■ ASSIGNMENT
Once the pictures are removed, reproduce what is left of the data below exactly.

■ SOURCE DATA
------------
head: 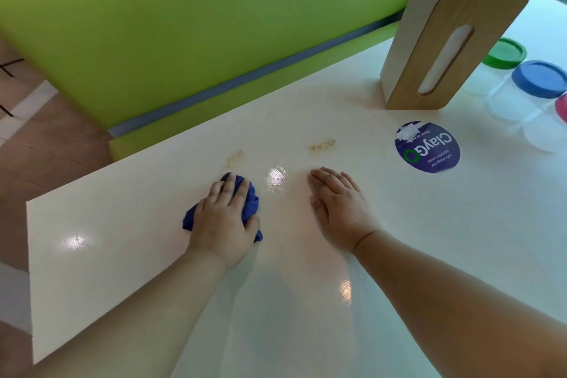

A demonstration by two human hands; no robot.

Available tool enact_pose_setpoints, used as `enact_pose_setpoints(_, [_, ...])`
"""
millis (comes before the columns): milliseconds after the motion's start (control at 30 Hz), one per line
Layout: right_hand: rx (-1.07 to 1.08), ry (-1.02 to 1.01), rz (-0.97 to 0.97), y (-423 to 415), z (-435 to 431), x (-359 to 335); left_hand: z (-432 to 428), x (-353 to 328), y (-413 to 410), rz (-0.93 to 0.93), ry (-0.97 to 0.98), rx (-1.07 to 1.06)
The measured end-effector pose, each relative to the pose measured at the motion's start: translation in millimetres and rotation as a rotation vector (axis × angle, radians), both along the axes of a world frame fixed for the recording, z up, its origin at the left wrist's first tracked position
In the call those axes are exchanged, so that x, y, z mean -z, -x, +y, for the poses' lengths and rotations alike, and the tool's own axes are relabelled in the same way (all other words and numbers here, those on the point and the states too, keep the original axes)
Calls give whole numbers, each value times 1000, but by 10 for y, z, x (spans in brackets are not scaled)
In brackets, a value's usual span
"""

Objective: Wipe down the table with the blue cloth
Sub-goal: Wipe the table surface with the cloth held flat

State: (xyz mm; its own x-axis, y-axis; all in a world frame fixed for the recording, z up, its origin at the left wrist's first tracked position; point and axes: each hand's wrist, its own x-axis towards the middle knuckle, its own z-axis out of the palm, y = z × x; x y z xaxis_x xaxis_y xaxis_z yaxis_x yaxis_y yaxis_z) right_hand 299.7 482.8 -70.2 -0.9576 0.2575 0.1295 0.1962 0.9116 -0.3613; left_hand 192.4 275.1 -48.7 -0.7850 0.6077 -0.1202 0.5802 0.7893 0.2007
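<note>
The left hand (224, 218) presses down on the bunched blue cloth (250, 202), its fingers spread over the top and curled around the wad, so it is grasping the cloth against the white table (92, 255). The cloth lies on the left-centre part of the tabletop, with folds showing beyond the fingertips, at the left of the hand and below the thumb. The right hand (337, 209) rests flat on the table just to the right, palm down and fingers straight together, holding nothing; the 2 hands are apart, with a bright patch of reflected light between them.

Beyond the hands, 2 brownish smudges mark the surface: the left stain (235, 157) sits just past the cloth, and the right stain (322, 145) sits just past the right hand's fingertips. Further right, a round purple sticker (428, 147) reading "ClayGo" is stuck to the table. Behind it stands an upright wooden tissue box (448, 37) with a long slot in its face. To the right of the box are clear jars, 1 with a green lid (504, 53), 1 with a blue lid (540, 78), and a red lid (561, 107) cut off by the frame edge. A lime-green bench (184, 24) runs along the far side of the table.
</note>
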Motion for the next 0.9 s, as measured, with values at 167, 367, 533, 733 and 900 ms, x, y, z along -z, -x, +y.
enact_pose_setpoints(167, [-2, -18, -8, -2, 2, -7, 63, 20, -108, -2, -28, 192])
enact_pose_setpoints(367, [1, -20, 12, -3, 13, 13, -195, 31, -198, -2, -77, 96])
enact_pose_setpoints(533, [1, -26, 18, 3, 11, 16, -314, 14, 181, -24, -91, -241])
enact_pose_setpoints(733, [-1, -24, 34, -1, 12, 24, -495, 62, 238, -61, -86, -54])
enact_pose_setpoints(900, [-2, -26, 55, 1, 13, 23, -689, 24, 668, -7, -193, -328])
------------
■ RESULT OF THE TASK
head: 

A demonstration by two human hands; no robot.

Available tool enact_pose_setpoints, used as `enact_pose_setpoints(_, [_, ...])`
"""
millis (comes before the columns): milliseconds after the motion's start (control at 30 Hz), one per line
Layout: right_hand: rx (-1.07 to 1.08), ry (-1.02 to 1.01), rz (-0.97 to 0.97), y (-423 to 415), z (-435 to 431), x (-359 to 335); left_hand: z (-432 to 428), x (-353 to 328), y (-413 to 410), rz (-0.93 to 0.93), ry (-0.97 to 0.98), rx (-1.07 to 1.06)
The measured end-effector pose, each relative to the pose measured at the motion's start: translation in millimetres and rotation as a rotation vector (axis × angle, radians), both along the axes of a world frame fixed for the recording, z up, its origin at the left wrist's first tracked position
In the call those axes are exchanged, so that x, y, z mean -z, -x, +y, for the poses' lengths and rotations alike, and the tool's own axes are relabelled in the same way (all other words and numbers here, those on the point and the states too, keep the original axes)
Calls give whole numbers, each value times 1000, but by 10 for y, z, x (spans in brackets are not scaled)
In brackets, a value's usual span
"""

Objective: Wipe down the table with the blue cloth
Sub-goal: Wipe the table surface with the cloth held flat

State: (xyz mm; its own x-axis, y-axis; all in a world frame fixed for the recording, z up, its origin at the left wrist's first tracked position; point and axes: each hand's wrist, its own x-axis towards the middle knuckle, its own z-axis out of the palm, y = z × x; x y z xaxis_x xaxis_y xaxis_z yaxis_x yaxis_y yaxis_z) right_hand 299.7 482.8 -70.2 -0.9576 0.2575 0.1295 0.1962 0.9116 -0.3613; left_hand 192.4 275.1 -48.7 -0.7850 0.6077 -0.1202 0.5802 0.7893 0.2007
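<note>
The left hand (224, 218) presses down on the bunched blue cloth (250, 202), its fingers spread over the top and curled around the wad, so it is grasping the cloth against the white table (92, 255). The cloth lies on the left-centre part of the tabletop, with folds showing beyond the fingertips, at the left of the hand and below the thumb. The right hand (337, 209) rests flat on the table just to the right, palm down and fingers straight together, holding nothing; the 2 hands are apart, with a bright patch of reflected light between them.

Beyond the hands, 2 brownish smudges mark the surface: the left stain (235, 157) sits just past the cloth, and the right stain (322, 145) sits just past the right hand's fingertips. Further right, a round purple sticker (428, 147) reading "ClayGo" is stuck to the table. Behind it stands an upright wooden tissue box (448, 37) with a long slot in its face. To the right of the box are clear jars, 1 with a green lid (504, 53), 1 with a blue lid (540, 78), and a red lid (561, 107) cut off by the frame edge. A lime-green bench (184, 24) runs along the far side of the table.
</note>
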Motion for the next 0.9 s, as measured, with values at 167, 367, 533, 733 and 900 ms, x, y, z along -z, -x, +y.
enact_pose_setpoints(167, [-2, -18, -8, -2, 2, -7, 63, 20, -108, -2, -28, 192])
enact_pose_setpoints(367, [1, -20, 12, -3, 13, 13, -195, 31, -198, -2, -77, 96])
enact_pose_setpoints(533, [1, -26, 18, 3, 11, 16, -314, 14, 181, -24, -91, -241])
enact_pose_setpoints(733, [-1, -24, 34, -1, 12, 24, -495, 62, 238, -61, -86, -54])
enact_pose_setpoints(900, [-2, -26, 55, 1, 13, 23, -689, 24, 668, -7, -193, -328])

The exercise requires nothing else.